Bail à loyer: l'impossible marche arrière

  • Bail à loyer: l'impossible marche arrière

  • J’ai envoyé mon congé à ma régie il y a de cela quelques jours. Néanmoins, le propriétaire de mon futur logement a décidé d’annuler le rendez-vous lors duquel je devais signer mon nouveau bail. Je me retrouverai donc sans logement d’ici peu! J’aimerais savoir s’il est possible d’annuler ma résiliation dans la mesure où le propriétaire de mon ancien appartement entend entreprendre des travaux avant de le remettre en location.

    A. Genève

  • Le contrat de bail prend théoriquement fin sans congé à l’expiration de la durée convenue, mais les contrats prévoient généralement qu’en cas de silence des parties à l’échéance, le bail se prolongera tacitement pour une durée indéterminée. Sauf disposition contractuelle contraire, l’art. 266c du Code des obligations (CO) précise alors qu’il est possible de résilier le bail d’un logement moyennant un préavis de trois mois pour la fin d’un trimestre de bail.

    Si le congé est donné de mauvaise foi par l’une des parties, il pourra être contesté par l’autre. Le locataire, étant légalement considéré comme la partie faible au contrat, bénéficie d’une protection accrue. En effet, l’art. 271a CO établit une liste de situations qui entrainent l’annulabilité du congé donné par le bailleur, au nombre desquels figurent le but d’imposer une modification unilatérale défavorable au locataire ou les représailles contre celui qui fait valoir de bonne foi des prétentions découlant du bail; tel est présumé être le cas du congé donné pendant une procédure de conciliation ou une procédure judiciaire en rapport avec le bail.

  • En l’occurrence, vous avez résilié votre bail de votre plein gré pour un nouveau logement. Dès lors que votre bailleur a pris acte de votre congé, il est trop tard pour le rétracter et il n’est pas possible d’agir en annulation de celui-ci, ni d’obliger le propriétaire à vous réattribuer le logement que vous avez décidé de quitter s’il refuse de discuter à l’amiable de cette situation inconfortable.

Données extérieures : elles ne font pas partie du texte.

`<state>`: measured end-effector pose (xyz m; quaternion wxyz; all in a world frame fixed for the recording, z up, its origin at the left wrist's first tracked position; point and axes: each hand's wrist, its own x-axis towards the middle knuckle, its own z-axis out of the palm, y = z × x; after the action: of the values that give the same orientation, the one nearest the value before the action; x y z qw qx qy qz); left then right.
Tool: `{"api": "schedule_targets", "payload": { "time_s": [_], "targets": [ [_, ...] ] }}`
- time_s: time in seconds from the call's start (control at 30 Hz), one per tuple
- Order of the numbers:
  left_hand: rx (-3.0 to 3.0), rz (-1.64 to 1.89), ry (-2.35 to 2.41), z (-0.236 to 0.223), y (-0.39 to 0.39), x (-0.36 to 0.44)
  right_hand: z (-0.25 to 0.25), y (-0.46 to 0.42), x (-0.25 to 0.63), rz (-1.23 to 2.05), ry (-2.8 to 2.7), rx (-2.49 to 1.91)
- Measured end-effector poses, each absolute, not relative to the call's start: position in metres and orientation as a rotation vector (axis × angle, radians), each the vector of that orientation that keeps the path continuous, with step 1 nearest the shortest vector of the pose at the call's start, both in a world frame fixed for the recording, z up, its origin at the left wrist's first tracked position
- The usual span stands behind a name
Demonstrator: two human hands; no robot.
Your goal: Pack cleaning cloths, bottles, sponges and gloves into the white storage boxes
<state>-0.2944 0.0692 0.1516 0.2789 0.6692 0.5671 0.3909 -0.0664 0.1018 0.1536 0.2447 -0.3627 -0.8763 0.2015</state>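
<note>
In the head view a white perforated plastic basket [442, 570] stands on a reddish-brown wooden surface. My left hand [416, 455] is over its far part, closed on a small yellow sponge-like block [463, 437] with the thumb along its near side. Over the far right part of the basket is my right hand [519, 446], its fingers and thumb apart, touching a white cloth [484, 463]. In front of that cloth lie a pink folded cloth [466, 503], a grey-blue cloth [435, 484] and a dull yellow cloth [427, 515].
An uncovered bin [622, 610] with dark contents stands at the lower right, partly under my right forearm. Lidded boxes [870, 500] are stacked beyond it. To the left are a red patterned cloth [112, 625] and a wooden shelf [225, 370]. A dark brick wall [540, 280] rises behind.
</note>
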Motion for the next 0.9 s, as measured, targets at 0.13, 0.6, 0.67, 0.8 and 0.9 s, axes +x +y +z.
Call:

    En revanche, la question pourrait se poser de la responsabilité précontractuelle de votre nouveau bailleur. Cette responsabilité repose sur l’idée que l’ouverture de pourparlers crée déjà une relation juridique entre partenaires et impose à ceux-ci des devoirs réciproques, soit en particulier celui de négocier sérieusement et conformément à leurs véritables intentions. Pour qu’une telle responsabilité soit admise par les tribunaux, quatre conditions doivent être réunies : des négociations ont débuté ; une des parties éveille chez l’autre l’espoir que l’affaire sera conclue ; cet espoir est illusoire car la partie qui l’a suscité agit contrairement à ses véritables intentions ; un dommage est ainsi causé. Toutefois ces éléments peuvent se révéler ardus à prouver et la jurisprudence admet très restrictivement de telles prétentions.